* _Records to use_:

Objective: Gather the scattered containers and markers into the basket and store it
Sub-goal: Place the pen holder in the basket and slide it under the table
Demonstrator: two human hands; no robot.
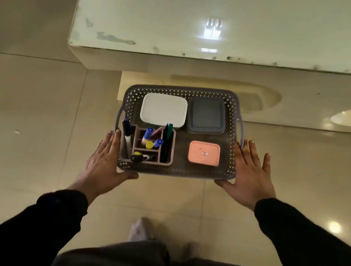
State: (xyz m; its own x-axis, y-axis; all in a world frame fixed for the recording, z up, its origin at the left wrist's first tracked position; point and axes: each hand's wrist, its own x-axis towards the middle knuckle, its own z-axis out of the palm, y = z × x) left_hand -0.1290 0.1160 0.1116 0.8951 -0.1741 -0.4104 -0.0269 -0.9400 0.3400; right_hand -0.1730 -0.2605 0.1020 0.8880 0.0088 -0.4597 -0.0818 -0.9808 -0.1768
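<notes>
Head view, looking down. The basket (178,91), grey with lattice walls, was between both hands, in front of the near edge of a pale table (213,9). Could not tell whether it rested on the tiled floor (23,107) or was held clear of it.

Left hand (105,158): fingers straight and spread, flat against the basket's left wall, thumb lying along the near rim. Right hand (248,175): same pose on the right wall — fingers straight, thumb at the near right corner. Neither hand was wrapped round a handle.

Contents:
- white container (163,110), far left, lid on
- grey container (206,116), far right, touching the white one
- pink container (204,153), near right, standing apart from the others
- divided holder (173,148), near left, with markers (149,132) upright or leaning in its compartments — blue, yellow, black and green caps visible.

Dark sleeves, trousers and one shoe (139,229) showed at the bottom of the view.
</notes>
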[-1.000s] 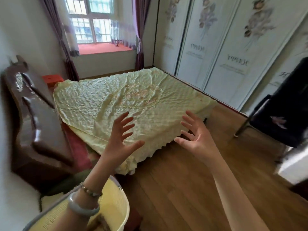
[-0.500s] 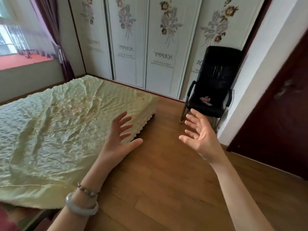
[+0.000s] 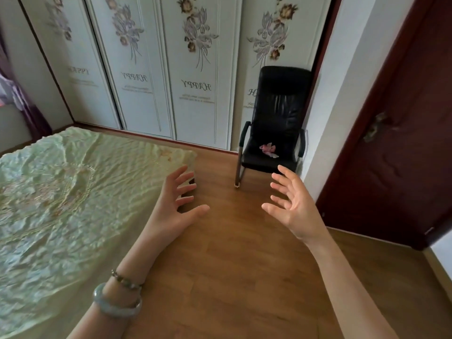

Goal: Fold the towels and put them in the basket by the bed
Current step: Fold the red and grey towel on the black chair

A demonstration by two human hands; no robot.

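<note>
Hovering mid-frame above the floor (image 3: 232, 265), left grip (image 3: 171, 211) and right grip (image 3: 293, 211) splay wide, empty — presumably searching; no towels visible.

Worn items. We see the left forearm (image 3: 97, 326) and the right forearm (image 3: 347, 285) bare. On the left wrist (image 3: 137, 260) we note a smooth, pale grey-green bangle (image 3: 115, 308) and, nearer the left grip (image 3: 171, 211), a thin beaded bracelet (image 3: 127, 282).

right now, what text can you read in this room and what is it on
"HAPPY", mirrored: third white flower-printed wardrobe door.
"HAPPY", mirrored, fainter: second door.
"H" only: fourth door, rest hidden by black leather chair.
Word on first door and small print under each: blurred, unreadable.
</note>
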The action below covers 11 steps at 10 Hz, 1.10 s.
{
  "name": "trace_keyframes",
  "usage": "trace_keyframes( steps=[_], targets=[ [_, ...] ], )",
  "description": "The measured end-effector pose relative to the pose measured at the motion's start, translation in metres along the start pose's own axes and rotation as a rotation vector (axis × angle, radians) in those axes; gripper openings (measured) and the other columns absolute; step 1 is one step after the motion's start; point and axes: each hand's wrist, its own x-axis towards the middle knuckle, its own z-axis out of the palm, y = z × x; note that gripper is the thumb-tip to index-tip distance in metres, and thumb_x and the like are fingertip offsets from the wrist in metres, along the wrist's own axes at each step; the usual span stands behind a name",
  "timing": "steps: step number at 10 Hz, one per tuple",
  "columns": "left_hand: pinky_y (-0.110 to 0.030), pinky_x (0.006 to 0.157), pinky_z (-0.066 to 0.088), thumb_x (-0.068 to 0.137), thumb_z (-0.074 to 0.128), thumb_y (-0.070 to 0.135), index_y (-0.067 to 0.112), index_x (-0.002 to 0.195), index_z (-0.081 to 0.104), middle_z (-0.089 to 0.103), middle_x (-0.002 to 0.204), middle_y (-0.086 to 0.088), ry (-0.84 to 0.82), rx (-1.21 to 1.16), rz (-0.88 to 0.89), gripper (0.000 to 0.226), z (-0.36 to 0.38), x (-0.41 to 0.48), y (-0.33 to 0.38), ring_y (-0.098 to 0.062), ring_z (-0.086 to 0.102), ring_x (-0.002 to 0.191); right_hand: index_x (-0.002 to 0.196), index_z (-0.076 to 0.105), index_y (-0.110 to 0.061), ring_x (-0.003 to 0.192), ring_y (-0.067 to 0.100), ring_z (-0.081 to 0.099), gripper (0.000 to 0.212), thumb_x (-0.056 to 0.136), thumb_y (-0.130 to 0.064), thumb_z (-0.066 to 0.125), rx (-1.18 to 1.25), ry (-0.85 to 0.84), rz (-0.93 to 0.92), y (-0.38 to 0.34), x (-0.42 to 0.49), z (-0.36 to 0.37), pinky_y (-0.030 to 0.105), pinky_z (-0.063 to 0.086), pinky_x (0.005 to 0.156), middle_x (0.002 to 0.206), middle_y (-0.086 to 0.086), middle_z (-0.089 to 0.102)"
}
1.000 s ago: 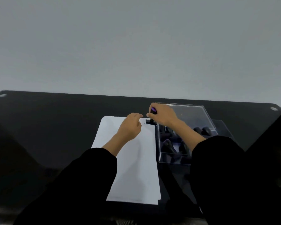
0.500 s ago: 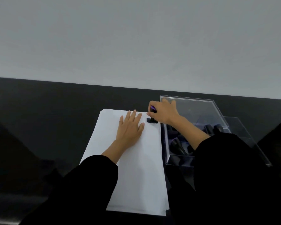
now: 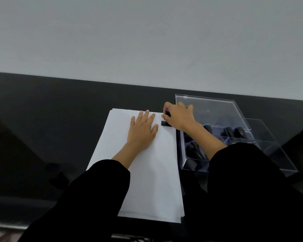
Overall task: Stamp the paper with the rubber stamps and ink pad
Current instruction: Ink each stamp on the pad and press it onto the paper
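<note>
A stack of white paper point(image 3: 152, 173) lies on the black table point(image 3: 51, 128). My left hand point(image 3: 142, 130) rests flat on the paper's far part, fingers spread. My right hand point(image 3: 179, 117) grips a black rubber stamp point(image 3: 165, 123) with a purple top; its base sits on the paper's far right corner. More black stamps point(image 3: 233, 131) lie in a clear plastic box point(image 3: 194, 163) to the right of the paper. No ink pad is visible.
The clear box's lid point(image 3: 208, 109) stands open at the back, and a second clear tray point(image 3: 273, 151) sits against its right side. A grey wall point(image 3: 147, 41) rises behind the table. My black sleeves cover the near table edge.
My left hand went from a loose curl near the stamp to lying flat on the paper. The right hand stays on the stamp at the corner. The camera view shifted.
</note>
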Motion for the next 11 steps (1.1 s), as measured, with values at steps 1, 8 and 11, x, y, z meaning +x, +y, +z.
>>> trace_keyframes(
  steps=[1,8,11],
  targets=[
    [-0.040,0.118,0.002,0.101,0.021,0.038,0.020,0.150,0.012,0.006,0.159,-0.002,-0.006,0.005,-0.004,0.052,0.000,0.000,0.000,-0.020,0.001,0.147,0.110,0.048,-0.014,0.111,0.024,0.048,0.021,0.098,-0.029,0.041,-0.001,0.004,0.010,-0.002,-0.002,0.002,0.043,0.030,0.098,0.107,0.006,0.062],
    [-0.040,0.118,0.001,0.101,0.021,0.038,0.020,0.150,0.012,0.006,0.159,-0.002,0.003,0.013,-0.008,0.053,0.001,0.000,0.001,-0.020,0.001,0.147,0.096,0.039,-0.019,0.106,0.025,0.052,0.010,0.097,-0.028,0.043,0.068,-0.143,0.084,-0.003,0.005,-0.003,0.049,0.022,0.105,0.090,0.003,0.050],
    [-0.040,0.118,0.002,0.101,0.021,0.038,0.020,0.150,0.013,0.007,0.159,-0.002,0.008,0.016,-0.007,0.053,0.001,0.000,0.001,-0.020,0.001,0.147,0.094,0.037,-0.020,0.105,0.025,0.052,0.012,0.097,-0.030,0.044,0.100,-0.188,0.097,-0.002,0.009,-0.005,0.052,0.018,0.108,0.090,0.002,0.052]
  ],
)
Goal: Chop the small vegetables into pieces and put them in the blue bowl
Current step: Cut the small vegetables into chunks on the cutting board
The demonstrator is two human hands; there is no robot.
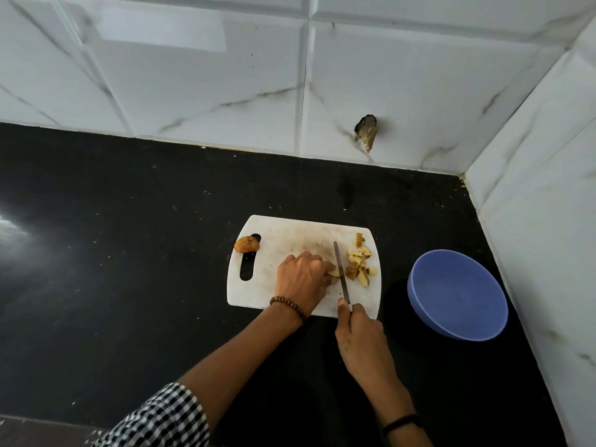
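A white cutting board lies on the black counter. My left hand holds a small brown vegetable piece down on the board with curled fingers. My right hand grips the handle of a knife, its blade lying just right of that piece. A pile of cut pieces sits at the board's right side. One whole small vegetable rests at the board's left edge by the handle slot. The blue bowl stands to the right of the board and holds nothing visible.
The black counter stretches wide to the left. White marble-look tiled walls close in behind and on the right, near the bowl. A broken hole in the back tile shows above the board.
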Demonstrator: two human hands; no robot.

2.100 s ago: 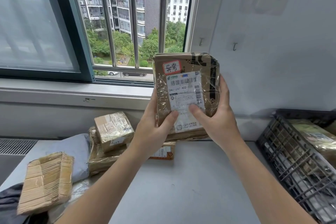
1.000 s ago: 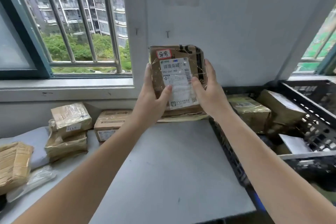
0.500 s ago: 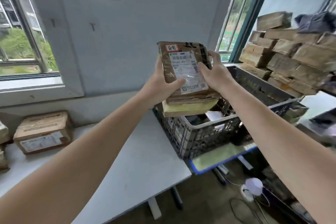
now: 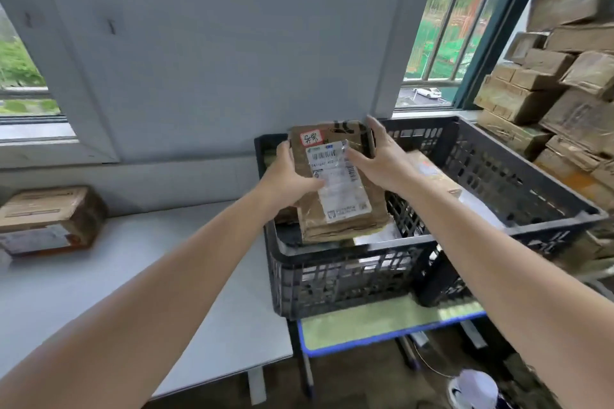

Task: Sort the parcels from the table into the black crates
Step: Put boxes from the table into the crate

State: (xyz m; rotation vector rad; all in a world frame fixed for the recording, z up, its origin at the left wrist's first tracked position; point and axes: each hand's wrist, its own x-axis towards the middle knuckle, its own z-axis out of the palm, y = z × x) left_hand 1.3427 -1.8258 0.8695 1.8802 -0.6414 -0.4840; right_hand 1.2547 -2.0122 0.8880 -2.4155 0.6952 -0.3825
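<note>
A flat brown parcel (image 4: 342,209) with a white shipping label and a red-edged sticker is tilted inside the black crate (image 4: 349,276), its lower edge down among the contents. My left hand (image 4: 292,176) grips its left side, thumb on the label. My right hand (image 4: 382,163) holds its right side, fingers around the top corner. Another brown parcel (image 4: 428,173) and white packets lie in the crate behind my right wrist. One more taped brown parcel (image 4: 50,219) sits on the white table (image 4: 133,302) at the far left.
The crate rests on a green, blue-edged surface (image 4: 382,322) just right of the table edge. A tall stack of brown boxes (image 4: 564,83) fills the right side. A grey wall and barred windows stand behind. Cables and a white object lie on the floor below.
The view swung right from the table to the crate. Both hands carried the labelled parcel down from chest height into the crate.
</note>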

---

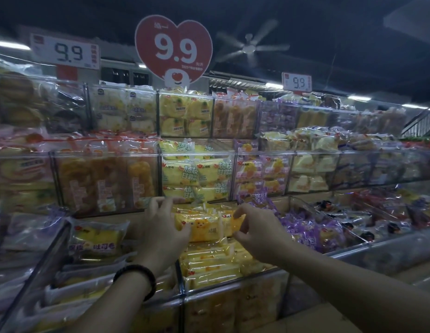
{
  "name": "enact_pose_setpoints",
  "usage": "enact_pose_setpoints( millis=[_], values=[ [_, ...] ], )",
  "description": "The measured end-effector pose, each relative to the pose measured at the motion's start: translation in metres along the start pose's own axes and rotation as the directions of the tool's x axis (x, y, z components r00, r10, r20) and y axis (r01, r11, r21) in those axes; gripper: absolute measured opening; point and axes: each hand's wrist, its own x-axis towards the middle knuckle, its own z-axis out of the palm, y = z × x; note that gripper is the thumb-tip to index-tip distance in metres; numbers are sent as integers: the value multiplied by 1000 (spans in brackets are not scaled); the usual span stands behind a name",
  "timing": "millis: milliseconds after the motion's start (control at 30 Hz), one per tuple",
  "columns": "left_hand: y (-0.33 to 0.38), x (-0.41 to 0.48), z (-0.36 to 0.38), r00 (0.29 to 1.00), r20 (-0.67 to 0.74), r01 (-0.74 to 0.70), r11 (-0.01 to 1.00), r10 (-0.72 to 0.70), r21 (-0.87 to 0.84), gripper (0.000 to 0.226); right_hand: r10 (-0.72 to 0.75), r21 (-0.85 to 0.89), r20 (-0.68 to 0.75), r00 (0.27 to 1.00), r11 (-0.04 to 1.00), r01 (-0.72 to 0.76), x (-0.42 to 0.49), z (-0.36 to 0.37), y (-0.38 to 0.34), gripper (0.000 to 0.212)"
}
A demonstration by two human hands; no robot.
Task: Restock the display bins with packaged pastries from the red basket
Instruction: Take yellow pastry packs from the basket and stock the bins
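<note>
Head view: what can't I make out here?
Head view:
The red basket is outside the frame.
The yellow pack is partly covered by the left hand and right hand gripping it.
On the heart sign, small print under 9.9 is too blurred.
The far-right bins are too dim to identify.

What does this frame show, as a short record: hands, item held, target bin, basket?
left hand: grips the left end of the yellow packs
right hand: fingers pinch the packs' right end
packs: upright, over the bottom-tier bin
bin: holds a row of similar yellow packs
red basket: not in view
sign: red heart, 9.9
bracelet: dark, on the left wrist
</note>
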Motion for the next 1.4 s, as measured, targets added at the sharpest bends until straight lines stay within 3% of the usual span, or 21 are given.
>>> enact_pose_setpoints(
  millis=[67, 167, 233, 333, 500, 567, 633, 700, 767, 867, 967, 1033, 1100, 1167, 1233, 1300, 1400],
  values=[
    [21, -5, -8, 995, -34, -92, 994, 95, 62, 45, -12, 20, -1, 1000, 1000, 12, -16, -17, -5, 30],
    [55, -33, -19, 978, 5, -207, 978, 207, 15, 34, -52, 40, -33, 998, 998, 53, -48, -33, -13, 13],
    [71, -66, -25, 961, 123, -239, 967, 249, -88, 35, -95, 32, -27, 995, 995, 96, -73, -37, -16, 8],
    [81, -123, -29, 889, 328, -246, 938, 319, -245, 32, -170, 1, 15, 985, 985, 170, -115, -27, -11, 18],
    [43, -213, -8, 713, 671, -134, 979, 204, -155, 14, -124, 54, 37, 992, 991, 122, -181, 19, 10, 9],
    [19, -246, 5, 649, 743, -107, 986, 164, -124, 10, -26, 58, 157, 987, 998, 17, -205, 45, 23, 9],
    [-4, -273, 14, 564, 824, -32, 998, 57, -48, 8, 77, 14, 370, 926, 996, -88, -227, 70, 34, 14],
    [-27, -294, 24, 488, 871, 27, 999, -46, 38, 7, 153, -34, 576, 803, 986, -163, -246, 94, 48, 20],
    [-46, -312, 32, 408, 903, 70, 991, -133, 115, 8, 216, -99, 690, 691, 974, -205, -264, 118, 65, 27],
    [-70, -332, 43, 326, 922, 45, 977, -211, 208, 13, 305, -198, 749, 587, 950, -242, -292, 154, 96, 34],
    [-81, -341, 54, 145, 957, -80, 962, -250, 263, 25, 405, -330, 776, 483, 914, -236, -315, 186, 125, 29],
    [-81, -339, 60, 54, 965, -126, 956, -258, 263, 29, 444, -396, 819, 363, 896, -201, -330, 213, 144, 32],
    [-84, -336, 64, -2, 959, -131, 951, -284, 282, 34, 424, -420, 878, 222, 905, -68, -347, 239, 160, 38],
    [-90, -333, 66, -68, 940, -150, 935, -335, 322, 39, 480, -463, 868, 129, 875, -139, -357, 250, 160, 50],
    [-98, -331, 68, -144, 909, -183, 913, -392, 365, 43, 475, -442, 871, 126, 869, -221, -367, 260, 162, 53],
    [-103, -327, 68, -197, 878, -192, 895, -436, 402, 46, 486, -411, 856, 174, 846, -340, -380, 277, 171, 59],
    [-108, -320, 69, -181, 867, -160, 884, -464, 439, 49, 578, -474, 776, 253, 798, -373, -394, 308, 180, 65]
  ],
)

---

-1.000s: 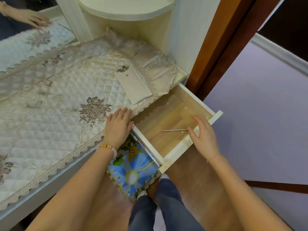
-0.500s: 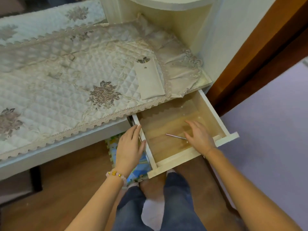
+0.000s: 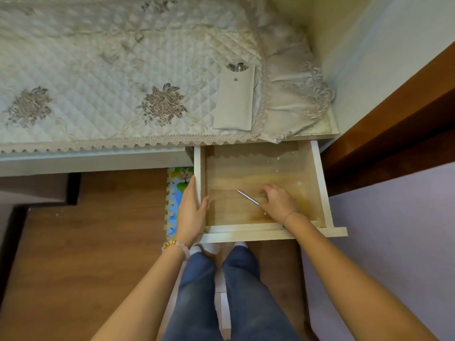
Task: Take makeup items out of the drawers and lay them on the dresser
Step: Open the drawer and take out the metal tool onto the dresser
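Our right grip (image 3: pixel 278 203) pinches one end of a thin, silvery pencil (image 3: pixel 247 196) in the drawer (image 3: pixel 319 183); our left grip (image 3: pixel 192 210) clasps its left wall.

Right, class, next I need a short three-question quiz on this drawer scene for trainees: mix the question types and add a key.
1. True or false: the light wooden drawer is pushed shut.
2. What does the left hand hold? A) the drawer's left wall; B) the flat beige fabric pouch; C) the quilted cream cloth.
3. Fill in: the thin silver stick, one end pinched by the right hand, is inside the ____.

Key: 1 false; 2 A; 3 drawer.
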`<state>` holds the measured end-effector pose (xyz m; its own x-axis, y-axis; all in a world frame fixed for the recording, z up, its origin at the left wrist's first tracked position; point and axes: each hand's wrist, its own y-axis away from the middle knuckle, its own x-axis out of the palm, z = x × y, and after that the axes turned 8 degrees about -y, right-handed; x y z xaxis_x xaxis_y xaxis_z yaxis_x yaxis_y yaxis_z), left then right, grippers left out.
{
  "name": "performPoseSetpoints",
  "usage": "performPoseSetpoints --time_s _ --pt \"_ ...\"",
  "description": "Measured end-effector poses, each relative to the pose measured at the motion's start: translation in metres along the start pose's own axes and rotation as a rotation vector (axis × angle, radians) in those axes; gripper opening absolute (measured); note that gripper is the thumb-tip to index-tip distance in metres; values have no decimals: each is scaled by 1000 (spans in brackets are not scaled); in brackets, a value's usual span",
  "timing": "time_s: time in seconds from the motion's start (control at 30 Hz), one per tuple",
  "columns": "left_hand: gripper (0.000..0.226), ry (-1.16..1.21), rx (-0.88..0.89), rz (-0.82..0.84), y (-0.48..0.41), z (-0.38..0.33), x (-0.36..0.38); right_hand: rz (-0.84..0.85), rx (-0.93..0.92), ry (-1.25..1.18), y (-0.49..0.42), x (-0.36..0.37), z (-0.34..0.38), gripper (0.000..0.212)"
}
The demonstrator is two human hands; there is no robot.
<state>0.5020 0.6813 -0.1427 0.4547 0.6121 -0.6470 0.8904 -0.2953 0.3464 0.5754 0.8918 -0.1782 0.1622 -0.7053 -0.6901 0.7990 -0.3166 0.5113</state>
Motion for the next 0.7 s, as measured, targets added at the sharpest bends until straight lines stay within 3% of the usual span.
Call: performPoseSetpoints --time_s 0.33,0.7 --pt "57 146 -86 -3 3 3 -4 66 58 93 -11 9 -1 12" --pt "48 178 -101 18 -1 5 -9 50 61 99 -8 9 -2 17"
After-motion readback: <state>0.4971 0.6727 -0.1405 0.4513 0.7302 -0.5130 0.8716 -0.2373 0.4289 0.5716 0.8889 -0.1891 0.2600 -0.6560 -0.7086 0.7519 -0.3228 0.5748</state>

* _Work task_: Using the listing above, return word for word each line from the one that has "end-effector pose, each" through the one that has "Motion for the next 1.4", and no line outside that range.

* _Answer_:
  "description": "The measured end-effector pose, each relative to the pose measured at the motion's start: translation in metres along the start pose's own axes and rotation as the directions of the tool's x axis (x, y, z components r00, r10, r20) and y axis (r01, r11, r21) in those axes; gripper: absolute measured opening; point and axes: each hand's wrist, its own x-axis towards the middle knuckle, its own z-axis out of the palm, y = z × x; note that gripper is the thumb-tip to index-tip distance in metres; numbers are sent as integers: the value multiplied by 1000 (spans in brackets are not scaled); the usual span stands behind a name",
  "timing": "millis: milliseconds after the motion's start (control at 30 Hz), one per tuple",
  "columns": "left_hand: y (-0.33 to 0.38), x (-0.41 to 0.48), z (-0.36 to 0.38), r00 (0.29 to 1.00), r20 (-0.67 to 0.74), r01 (-0.74 to 0.70), r11 (-0.01 to 1.00), r10 (-0.72 to 0.70), r21 (-0.87 to 0.84), gripper (0.000 to 0.226); right_hand: r10 (-0.72 to 0.75), r21 (-0.85 to 0.89), r20 (-0.68 to 0.75), r00 (0.27 to 1.00), r11 (-0.04 to 1.00), r01 (-0.72 to 0.76), x (-0.42 to 0.49), z (-0.36 to 0.37), y (-0.38 to 0.34), gripper (0.000 to 0.212)"
}
A demonstration by two human hands; no robot.
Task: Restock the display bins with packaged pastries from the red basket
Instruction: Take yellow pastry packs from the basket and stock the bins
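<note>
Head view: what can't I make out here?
Head view:
The red basket is outside the frame.
The yellow pack is partly covered by the left hand and right hand gripping it.
On the heart sign, small print under 9.9 is too blurred.
The far-right bins are too dim to identify.

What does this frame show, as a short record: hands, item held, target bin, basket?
left hand: grips the left end of the yellow packs
right hand: fingers pinch the packs' right end
packs: upright, over the bottom-tier bin
bin: holds a row of similar yellow packs
red basket: not in view
sign: red heart, 9.9
bracelet: dark, on the left wrist
</note>
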Motion for the next 1.4 s, as measured, targets added at the sharpest bends until straight lines stay within 3% of the usual span, or 21 are given.

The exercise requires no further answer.